וְהָאָ֗רֶץ הָיְתָ֥ה תֹ֙הוּ֙ וָבֹ֔הוּ וְחֹ֖שֶׁךְ עַל־פְּנֵ֣י תְה֑וֹם וְר֣וּחַ אֱלֹהִ֔ים מְרַחֶ֖פֶת עַל־פְּנֵ֥י הַמָּֽיִם׃

וַיֹּ֥אמֶר אֱלֹהִ֖ים יְהִ֣י א֑וֹר וַֽיְהִי־אֽוֹר׃

וַיַּ֧רְא אֱלֹהִ֛ים אֶת־הָא֖וֹר כִּי־ט֑וֹב וַיַּבְדֵּ֣ל אֱלֹהִ֔ים בֵּ֥ין הָא֖וֹר וּבֵ֥ין הַחֹֽשֶׁךְ׃

וַיִּקְרָ֨א אֱלֹהִ֤ים ׀ לָאוֹר֙ י֔וֹם וְלַחֹ֖שֶׁךְ קָ֣רָא לָ֑יְלָה וַֽיְהִי־עֶ֥רֶב וַֽיְהִי־בֹ֖קֶר י֥וֹם אֶחָֽד׃ (פ)"


return do shell script "perl -CSD -pe  'use utf8; s~\\p{NonspacingMark}~~og; s~־|׀~ ~g;  s~ +~ ~g;' <<< " & quoted form of theString

Here is a brief explanation of the perl script

  • the -CSD option : the output and the error will be in UTF-8, the input is assumed to be in UTF-8
  • s~\\p{NonspacingMark}~~og : Remove non spacing marks
  • s~־|׀~ ~g : Replace all ־ and ׀ by a space
  • s~ +~ ~g : Replace multiple spaces in a row by one space

If your AppleScript read the text from a file, you can use perl to read the file:

do shell script "perl -CSD -pe  'use utf8; s~\\p{NonspacingMark}~~og; s~־|׀~ ~g;  s~ +~ ~g;' < " & quoted form of posix path of pathOfTheTextFile

The encoding of the file must be utf8.


Another solution is to use a Cocoa-AppleScript:

        use framework "Foundation"
        use scripting additions
        -- The text look not good in this code block, but it will be correct after the compilation of the script
        set theString to "בְּרֵאשִׁ֖ית בָּרָ֣א אֱלֹהִ֑ים אֵ֥ת הַשָּׁמַ֖יִם וְאֵ֥ת הָאָֽרֶץ׃

וְהָאָ֗רֶץ הָיְתָ֥ה תֹ֙הוּ֙ וָבֹ֔הוּ וְחֹ֖שֶׁךְ עַל־פְּנֵ֣י תְה֑וֹם וְר֣וּחַ אֱלֹהִ֔ים מְרַחֶ֖פֶת עַל־פְּנֵ֥י הַמָּֽיִם׃

וַיֹּ֥אמֶר אֱלֹהִ֖ים יְהִ֣י א֑וֹר וַֽיְהִי־אֽוֹר׃

וַיַּ֧רְא אֱלֹהִ֛ים אֶת־הָא֖וֹר כִּי־ט֑וֹב וַיַּבְדֵּ֣ל אֱלֹהִ֔ים בֵּ֥ין הָא֖וֹר וּבֵ֥ין הַחֹֽשֶׁךְ׃

וַיִּקְרָ֨א אֱלֹהִ֤ים ׀ לָאוֹר֙ י֔וֹם וְלַחֹ֖שֶׁךְ קָ֣רָא לָ֑יְלָה וַֽיְהִי־עֶ֥רֶב וַֽיְהִי־בֹ֖קֶר י֥וֹם אֶחָֽד׃ (פ)"

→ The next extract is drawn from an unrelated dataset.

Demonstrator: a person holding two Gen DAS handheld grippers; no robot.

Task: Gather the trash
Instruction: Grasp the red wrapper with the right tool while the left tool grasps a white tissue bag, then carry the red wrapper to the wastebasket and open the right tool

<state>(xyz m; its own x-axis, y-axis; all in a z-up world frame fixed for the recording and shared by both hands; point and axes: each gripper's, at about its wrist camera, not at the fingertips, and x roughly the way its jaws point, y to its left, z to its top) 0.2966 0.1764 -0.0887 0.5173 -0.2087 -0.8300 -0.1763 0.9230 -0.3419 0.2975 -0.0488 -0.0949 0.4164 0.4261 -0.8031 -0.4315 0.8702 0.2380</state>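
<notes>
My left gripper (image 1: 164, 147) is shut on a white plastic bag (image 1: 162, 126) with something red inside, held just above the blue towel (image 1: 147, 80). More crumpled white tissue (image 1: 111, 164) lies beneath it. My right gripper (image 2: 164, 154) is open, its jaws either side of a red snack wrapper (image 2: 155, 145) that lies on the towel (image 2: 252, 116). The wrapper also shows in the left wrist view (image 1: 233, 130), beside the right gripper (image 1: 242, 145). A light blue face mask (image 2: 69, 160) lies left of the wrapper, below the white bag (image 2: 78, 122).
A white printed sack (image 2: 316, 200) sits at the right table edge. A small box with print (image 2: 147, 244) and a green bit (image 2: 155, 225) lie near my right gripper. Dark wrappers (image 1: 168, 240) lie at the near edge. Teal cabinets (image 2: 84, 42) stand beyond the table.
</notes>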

        return stripString(theString)

        on stripString(t)
            set sourceString to current application's NSMutableString's stringWithString:t
            set myOpt to current application's NSRegularExpressionSearch
            set theSuccess to sourceString's applyTransform:(current application's NSStringTransformStripCombiningMarks) |reverse|:false range:(current application's NSMakeRange(0, (sourceString's |length|))) updatedRange:(missing value)
            if theSuccess then
                -- *** Replace all "־" and "׀" by a space, each character must be separated by a vertical bar character, e.g. "a|d|z"
                sourceString's replaceOccurrencesOfString:"־|׀" withString:" " options:myOpt range:(current application's NSMakeRange(0, (sourceString's |length|)))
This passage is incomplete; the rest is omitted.